“Learning Has Just Started” – an interview with Prof. Vladimir Vapnik

As a part of the renovation of the learningTheory.org web site, we are launching a series of interviews with leading researchers in learning theory and related fields. We are proud that Prof. Vladimir Vapnik accepted our invitation to be the first to be interviewed.
Prof. Vapnik has been working on learning theory related problems for more than four decades. Together with Alexey Chervonenkis he studied the problem of uniform convergence of empirical means and developed the VC theory. He also developed the large margin principles and the Support Vector Machines algorithm.
R-GB: Thank you for accepting our invitation to be the first one to be interviewed for learningtheory.org. Can you tell us what your current research directions are?
V-V: My current research interest is to develop advanced models of empirical inference. I think that the problem of machine learning is not just a technical problem. It is a general problem of philosophy of empirical inference. One of the ways for inference is induction. The main philosophy of inference developed in the past strongly connected the empirical inference to the inductive learning process.

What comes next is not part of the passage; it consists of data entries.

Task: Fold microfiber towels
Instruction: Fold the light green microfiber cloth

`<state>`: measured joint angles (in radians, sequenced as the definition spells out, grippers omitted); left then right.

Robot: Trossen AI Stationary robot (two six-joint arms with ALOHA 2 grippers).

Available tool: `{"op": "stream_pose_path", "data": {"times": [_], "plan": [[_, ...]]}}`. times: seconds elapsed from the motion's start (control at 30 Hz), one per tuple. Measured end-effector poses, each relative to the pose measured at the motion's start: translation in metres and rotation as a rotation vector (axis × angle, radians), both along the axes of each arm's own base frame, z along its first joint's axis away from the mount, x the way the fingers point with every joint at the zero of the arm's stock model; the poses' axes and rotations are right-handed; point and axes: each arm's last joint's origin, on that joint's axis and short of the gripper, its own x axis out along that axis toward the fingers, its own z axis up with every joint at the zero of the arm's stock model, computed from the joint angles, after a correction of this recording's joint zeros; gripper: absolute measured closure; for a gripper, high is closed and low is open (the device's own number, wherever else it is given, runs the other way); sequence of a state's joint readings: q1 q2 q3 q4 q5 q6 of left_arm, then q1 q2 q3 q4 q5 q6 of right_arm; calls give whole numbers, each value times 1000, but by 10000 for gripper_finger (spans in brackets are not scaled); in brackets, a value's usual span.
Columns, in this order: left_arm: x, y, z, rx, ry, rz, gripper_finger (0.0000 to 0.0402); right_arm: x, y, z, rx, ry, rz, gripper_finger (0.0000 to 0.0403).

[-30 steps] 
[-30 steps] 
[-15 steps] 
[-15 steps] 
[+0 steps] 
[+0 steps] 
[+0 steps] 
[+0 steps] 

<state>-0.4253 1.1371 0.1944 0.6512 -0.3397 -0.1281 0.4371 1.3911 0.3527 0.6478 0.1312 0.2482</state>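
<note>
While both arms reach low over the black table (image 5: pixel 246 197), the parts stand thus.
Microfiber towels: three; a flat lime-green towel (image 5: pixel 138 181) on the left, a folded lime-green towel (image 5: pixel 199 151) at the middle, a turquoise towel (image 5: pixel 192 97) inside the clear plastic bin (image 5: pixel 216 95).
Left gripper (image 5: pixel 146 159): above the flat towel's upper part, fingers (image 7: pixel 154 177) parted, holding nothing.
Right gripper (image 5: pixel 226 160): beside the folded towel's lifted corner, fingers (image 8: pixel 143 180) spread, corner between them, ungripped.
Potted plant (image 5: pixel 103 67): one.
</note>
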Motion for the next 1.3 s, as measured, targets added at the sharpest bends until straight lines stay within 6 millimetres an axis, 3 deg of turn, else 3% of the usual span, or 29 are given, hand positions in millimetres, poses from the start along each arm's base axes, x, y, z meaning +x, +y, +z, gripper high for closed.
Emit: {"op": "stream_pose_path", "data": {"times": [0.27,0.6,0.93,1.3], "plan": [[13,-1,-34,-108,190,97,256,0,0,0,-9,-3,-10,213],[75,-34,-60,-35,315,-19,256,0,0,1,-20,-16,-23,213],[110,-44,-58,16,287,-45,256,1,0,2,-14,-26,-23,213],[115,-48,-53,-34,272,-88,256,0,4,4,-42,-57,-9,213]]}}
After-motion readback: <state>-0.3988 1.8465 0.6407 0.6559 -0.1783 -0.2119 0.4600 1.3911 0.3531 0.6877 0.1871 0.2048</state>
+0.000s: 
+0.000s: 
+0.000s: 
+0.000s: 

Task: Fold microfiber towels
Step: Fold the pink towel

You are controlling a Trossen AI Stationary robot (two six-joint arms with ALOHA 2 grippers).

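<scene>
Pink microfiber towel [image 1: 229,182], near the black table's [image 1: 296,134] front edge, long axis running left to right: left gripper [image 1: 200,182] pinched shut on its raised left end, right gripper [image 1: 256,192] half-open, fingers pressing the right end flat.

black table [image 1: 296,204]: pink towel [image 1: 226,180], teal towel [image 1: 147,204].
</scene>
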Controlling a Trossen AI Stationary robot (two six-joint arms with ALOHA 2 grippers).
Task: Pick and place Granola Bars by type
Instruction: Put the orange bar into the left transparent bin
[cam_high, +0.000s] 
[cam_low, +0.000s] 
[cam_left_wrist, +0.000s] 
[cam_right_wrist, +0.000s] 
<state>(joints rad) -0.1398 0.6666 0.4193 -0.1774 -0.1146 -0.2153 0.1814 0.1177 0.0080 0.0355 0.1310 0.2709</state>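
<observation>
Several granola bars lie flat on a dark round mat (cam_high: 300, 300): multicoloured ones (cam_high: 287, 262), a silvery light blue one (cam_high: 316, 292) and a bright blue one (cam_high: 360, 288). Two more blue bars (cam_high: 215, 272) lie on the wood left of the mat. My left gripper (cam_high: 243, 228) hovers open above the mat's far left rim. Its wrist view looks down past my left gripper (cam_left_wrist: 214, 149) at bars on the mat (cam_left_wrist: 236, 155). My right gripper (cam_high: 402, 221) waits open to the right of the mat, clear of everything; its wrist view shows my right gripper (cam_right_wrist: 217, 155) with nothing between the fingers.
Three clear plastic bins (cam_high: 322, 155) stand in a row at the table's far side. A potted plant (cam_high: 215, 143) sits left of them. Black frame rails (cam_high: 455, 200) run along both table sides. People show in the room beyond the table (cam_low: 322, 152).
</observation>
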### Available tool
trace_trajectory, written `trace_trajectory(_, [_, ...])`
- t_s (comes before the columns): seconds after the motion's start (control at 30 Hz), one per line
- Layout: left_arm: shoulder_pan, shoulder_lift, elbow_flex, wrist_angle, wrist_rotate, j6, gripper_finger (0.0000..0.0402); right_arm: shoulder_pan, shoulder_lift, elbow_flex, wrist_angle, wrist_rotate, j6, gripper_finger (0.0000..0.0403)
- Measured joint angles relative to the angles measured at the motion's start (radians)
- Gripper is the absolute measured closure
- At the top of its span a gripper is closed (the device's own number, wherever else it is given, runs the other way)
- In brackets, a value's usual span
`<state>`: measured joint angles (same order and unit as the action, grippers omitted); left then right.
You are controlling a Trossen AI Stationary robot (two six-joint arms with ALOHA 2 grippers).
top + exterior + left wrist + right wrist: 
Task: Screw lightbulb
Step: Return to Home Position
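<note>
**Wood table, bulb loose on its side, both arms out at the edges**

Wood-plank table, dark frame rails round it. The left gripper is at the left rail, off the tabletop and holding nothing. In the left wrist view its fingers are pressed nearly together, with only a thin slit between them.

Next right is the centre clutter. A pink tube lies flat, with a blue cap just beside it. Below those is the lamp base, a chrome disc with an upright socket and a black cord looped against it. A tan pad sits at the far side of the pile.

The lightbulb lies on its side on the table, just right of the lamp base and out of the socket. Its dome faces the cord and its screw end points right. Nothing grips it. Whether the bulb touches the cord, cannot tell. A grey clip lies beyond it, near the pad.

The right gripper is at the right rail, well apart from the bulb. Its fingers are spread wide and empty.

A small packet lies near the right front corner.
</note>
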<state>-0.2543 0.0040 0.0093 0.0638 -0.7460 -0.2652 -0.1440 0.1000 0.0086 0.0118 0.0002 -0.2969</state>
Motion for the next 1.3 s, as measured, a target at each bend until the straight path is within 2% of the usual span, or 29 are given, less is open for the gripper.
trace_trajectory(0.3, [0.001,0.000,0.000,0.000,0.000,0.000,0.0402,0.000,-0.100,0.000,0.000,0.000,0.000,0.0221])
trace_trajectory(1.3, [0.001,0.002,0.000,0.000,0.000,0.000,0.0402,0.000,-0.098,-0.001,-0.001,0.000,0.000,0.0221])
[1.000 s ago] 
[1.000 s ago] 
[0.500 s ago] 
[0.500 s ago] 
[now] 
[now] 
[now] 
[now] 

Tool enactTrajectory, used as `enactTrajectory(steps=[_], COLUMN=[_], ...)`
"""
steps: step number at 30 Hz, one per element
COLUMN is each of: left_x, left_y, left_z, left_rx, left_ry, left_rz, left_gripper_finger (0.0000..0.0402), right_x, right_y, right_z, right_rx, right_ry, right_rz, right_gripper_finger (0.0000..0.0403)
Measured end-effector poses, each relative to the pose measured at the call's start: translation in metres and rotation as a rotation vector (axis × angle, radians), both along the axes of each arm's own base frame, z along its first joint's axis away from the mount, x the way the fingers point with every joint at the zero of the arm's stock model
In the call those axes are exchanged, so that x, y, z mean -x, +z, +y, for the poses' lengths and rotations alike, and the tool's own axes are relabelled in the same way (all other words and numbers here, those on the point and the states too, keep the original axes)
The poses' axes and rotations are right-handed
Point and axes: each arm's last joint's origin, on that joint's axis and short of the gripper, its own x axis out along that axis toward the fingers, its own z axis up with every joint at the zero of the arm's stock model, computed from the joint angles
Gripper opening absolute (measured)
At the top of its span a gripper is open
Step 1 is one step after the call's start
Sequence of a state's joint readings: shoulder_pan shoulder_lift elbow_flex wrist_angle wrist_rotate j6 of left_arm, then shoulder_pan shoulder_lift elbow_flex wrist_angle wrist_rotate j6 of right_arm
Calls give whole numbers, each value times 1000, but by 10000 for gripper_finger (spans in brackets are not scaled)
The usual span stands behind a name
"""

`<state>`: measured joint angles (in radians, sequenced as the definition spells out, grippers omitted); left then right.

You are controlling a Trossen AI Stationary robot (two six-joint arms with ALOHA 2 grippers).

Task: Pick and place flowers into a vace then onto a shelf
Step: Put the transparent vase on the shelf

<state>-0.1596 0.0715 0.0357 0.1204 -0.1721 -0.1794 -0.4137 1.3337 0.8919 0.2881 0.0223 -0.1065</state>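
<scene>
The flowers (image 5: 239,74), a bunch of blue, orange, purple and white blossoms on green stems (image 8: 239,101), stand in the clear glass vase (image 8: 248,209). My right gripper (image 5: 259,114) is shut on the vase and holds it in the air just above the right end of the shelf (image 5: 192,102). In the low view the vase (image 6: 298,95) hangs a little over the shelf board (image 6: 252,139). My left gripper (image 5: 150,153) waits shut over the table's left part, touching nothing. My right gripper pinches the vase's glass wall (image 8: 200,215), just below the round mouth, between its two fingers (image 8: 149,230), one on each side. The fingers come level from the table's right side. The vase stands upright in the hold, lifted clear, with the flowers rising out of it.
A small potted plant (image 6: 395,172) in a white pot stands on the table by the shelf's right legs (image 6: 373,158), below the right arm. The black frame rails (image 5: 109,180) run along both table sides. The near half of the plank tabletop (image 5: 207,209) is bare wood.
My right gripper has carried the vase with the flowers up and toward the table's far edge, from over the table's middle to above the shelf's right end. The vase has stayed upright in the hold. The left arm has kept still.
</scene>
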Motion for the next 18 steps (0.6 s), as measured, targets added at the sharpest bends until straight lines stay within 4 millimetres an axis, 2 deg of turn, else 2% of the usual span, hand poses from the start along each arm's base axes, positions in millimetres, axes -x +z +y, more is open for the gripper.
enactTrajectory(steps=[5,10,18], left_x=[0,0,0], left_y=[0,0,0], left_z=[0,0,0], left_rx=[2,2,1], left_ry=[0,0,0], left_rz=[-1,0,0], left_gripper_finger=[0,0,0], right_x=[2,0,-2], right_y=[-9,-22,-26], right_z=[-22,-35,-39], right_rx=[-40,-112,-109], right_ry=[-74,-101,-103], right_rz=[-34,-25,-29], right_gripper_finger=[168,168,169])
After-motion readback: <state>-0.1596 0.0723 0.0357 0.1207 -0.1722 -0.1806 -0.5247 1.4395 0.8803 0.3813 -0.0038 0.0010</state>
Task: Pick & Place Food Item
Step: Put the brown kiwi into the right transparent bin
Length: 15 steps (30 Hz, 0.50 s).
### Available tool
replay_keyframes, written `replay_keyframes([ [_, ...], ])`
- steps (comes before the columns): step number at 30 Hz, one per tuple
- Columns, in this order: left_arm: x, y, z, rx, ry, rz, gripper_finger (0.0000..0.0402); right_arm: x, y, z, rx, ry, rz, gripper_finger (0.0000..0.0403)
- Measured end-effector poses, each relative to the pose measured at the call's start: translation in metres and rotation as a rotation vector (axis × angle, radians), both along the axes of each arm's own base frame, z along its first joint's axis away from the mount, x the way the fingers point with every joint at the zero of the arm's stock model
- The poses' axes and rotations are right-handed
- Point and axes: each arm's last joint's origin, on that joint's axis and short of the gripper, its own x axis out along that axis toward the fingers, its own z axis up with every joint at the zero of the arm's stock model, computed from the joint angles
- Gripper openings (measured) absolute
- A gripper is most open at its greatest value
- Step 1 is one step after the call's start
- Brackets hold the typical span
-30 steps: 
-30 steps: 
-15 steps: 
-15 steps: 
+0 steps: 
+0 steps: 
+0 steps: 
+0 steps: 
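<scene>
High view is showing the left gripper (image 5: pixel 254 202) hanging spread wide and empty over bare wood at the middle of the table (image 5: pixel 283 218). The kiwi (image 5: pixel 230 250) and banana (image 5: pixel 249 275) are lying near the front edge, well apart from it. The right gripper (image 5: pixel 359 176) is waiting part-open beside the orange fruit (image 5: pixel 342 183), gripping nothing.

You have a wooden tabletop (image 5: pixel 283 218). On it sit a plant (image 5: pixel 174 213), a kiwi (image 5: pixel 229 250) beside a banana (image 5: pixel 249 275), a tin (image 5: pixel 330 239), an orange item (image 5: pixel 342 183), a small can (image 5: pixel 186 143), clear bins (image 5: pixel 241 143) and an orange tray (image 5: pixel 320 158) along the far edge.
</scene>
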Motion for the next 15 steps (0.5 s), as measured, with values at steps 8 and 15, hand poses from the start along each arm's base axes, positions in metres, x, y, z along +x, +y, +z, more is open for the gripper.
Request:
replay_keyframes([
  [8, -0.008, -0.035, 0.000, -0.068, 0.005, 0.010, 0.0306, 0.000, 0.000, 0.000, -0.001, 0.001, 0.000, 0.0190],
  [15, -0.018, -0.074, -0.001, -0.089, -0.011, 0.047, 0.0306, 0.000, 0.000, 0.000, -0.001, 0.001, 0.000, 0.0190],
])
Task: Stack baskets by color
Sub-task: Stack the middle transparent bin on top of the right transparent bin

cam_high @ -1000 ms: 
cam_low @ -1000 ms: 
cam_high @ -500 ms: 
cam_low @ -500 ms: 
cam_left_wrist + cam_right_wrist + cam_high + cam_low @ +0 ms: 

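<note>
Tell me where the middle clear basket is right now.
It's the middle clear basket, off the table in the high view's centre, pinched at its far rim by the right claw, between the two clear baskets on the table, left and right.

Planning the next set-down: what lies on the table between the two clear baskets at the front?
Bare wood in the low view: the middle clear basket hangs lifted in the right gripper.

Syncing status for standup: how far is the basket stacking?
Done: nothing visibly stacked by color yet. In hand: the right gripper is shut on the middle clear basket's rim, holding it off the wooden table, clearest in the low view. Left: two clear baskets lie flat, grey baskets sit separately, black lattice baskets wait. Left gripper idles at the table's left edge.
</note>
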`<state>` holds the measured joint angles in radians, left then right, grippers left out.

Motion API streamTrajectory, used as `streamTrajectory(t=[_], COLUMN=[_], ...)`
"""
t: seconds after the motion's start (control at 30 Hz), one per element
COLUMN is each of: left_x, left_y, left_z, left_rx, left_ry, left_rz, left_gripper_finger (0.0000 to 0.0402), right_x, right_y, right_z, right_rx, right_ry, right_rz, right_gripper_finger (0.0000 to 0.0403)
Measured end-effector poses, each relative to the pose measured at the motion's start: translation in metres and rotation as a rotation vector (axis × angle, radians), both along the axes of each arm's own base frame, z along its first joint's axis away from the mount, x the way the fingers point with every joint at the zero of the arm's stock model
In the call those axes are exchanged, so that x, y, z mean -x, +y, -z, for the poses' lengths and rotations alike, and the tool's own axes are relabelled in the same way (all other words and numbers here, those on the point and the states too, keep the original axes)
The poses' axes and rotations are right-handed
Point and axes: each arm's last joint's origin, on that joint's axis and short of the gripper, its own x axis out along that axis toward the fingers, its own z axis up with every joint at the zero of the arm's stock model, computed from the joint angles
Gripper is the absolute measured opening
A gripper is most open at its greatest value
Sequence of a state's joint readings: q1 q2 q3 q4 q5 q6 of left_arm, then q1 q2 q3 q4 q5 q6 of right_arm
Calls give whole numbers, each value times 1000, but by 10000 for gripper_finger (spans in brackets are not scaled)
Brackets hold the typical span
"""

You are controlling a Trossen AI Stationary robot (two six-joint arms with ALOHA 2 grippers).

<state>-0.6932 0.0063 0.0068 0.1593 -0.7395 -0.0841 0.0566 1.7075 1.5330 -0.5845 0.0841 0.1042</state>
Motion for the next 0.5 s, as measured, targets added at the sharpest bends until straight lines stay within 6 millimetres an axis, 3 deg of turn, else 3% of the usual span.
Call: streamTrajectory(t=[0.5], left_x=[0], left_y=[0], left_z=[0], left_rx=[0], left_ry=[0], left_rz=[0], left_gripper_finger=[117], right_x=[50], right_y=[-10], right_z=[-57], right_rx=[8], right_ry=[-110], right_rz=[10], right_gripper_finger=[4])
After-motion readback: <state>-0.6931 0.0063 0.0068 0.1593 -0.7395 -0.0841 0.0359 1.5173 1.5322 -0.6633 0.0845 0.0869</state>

I believe that induction is a rather restrictive model of learning and I am trying to develop more advanced models. First, I am trying to develop non-inductive methods of inference, such as transductive inference, selective inference, and many other options. Second, I am trying to introduce non-classical ways of inference. Here is an example of such an inference. In the classical scheme, given a set of admissible indicator functions {f(x)} and given a set of training data, pairs (xi,yi)Î X´{±1}, one tries to find the best classification function in this set. In the new setting, called master-class learning, we have also given a set of admissible functions {f(x)} and our goal is also to find the best classification function in this set. However, for the training data we are given additional information: we are given triplets (xi,x*i,yi), where vectors x*i belong to space X* (generally speaking, different from the space $X$). These vectors are carriers of “hidden information” about vectors x (they will not be available during testing). These vectors can be a special type of holistic description of the data.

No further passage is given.